Cuando abrió los ojos, no estaba en el jardín. Era un sitio muy oscuro, con paredes y techo de roca, la humedad, el frío y el olor a cal inundaban el ambiente. Con él, muchas más personas, vestidas de un modo bastante antiguo. Vio a una familia en corro, rezando, que le llamó la atención. Eran cuatro personas. Una mujer con un viejo pañuelo rodeando su cabeza, y un rosario negro entre sus temblorosas manos. A su lado, dos niños que rezaban con tranquilidad, ajenos al ambiente frío y cargado de miedo que allí se respiraba. Cerrando el círculo, un hombre con una chaqueta marrón desgastada y con barro seco que había recogido del suelo. No rezaba. Simplemente mantenía los ojos abiertos y se tapaba la boca con las manos agarradas.

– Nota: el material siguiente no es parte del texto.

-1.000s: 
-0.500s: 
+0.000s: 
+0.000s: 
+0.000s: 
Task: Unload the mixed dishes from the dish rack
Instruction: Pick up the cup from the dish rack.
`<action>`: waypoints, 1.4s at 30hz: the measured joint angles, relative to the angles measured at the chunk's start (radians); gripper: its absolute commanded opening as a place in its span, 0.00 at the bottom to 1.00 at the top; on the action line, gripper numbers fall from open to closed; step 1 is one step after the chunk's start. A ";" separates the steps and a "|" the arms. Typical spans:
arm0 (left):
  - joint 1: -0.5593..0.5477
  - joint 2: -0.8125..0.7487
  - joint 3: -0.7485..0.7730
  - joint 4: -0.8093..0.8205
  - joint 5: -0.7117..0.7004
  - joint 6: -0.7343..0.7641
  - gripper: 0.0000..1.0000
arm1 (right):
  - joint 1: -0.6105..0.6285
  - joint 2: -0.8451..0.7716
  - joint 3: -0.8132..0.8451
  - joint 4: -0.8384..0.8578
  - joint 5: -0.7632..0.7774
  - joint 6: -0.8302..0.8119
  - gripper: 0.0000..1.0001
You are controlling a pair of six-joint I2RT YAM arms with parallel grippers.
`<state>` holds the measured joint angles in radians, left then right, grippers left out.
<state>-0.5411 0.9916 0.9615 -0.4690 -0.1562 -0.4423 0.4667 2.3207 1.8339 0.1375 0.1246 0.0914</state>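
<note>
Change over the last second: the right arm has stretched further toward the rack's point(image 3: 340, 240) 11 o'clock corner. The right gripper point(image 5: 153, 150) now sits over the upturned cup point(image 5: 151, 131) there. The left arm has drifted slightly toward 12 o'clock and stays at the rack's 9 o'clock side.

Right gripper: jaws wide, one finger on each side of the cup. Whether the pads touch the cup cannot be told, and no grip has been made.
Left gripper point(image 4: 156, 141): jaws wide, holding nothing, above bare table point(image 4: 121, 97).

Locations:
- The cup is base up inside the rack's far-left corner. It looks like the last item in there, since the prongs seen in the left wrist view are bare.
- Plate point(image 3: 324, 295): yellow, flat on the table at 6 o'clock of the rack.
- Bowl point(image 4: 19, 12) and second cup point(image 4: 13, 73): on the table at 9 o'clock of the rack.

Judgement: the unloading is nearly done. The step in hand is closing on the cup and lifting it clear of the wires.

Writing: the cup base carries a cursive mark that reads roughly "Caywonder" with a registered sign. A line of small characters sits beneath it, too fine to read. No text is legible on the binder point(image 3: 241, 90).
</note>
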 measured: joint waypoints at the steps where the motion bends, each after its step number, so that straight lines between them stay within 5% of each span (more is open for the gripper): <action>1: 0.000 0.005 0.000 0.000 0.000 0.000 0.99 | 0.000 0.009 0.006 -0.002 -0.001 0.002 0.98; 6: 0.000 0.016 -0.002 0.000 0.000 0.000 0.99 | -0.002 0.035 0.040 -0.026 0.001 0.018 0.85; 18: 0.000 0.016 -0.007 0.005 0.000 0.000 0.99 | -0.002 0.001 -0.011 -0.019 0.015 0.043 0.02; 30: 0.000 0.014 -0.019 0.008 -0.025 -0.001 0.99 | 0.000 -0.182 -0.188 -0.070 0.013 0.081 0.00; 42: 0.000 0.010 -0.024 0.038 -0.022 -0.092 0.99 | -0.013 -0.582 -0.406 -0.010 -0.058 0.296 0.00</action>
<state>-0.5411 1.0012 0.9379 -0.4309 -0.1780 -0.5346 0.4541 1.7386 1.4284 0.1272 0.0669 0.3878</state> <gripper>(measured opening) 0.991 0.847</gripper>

Unas alarmas empezaron a sonar, y el nerviosismo empezó a crecer en la gran cúpula de roca. El suelo empezó a temblar. Ángel, ante la incertidumbre, sintió el impulso de dirigirse hacia la familia que se refugiaba en la oración. Por el corto camino se encontró un espejo roto, temblando al ritmo de la tierra con la constante alarma de fondo. Se acercó a él, pero no vio su viejo rostro, sino el rostro de un joven muchacho de diez años con unos ojos azules que brillaban en la oscuridad de aquel lugar. No entendía nada, alargó la mano para quitar la fina capa de polvo que recubría el cristal. Al hacerlo vio su viejo rostro. Antes de que pudiera reaccionar, una gran sacudida del suelo junto a un gran estruendo sacudió a Ángel y lo tiró al suelo. Los temblores de la tierra empezaron a crecer, y se oyeron algunos gritos de horror y llantos. Ángel se fijó en que la familia que había dejado de observar continuaba igual, rezando, con las mismas expresiones en sus rostros, como si no se dieran cuenta de nada de lo que estaba sucediendo. Un fino hilo de tierra cayó justo delante de los ojos de Ángel. Miró arriba, el techo de roca se estaba agrietando. El sonido de las rocas resquebrajándose aumento el nerviosismo de la multitud. La gente empezó a desaparecer por varias de las salidas que tenía la cúpula, pero la beata familia continuaba allí. Ángel corrió hacia ellos para llevárselos de allí, pero mientras corría el techo de piedra cedió, sepultando a la familia entera. Ángel quedó cegado por el polvo y el sonido de la sirena, ahora más sonora que nunca le ensordeció. El polvo empezó a meterse en sus pulmones. A cada inspiración que el joven cuerpo de Ángel realizaba, podía respirar menos. El cuerpo le empezaba a fallar. La boca le sabía a sangre. Sentía en sus ojos, ya llenos de polvo, unas bolsas de arena que le obligaban a cerrar los parpados. Se tumbó en el suelo, con la total certeza de que iba a morir en aquel frío infierno. Cuando su cuerpo no pudo más, se desmalló.
Ángel despertó en el sofá de un sobresalto. Estaba sudando y le faltaba el aire. Oyó como el agua hervía en la cocina. “¿Por qué?” Se preguntó a sí mismo. Inmediatamente, se incorporó y cogió el gastado libro verde y el bolígrafo y empezó a escribir.